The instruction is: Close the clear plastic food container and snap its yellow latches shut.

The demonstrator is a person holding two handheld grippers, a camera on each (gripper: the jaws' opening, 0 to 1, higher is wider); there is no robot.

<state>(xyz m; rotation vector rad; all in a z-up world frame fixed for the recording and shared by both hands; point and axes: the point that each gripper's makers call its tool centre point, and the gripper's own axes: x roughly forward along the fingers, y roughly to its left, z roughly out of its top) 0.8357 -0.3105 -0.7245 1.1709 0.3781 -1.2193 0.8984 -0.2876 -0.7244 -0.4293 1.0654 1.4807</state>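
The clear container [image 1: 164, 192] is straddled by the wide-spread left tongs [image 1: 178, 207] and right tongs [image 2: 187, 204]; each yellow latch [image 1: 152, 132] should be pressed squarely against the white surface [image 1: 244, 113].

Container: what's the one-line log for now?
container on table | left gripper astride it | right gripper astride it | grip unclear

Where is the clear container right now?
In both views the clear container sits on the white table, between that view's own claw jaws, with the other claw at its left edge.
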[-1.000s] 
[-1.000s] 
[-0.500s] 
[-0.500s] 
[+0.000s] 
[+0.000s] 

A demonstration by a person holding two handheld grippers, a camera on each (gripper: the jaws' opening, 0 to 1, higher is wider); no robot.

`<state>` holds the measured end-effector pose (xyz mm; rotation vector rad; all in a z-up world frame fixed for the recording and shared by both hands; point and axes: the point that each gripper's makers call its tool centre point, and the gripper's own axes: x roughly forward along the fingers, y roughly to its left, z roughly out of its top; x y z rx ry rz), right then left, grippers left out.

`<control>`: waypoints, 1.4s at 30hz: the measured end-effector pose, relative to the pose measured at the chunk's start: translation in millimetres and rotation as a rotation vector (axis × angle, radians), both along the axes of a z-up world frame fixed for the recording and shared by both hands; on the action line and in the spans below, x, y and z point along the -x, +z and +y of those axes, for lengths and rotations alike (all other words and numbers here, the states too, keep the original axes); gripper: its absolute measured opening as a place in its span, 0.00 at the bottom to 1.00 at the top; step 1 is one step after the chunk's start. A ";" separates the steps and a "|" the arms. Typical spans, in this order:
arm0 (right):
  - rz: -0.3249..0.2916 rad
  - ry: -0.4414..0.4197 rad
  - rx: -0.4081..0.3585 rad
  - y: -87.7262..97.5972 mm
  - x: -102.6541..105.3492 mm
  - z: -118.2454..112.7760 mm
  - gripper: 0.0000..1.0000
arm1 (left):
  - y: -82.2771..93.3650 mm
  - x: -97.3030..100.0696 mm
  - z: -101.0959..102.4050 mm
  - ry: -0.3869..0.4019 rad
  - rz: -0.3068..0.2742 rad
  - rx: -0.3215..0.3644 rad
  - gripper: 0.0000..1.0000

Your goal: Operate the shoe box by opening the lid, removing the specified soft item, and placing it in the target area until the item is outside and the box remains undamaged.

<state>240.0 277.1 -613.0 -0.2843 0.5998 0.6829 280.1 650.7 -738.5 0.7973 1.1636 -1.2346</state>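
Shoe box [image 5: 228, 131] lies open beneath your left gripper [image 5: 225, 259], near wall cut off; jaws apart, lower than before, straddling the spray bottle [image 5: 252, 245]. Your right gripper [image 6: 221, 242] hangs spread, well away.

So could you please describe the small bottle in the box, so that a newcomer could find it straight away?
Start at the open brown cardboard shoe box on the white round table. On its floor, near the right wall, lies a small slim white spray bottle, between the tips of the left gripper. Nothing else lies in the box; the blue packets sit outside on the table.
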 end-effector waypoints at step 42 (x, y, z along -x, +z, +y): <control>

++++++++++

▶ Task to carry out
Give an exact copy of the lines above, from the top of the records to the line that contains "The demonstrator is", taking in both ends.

▶ Expected answer
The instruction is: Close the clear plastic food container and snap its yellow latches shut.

The demonstrator is a person holding two handheld grippers, a camera on each (gripper: the jaws' opening, 0 to 1, higher is wider); there is no robot.

Nothing else belongs in the answer.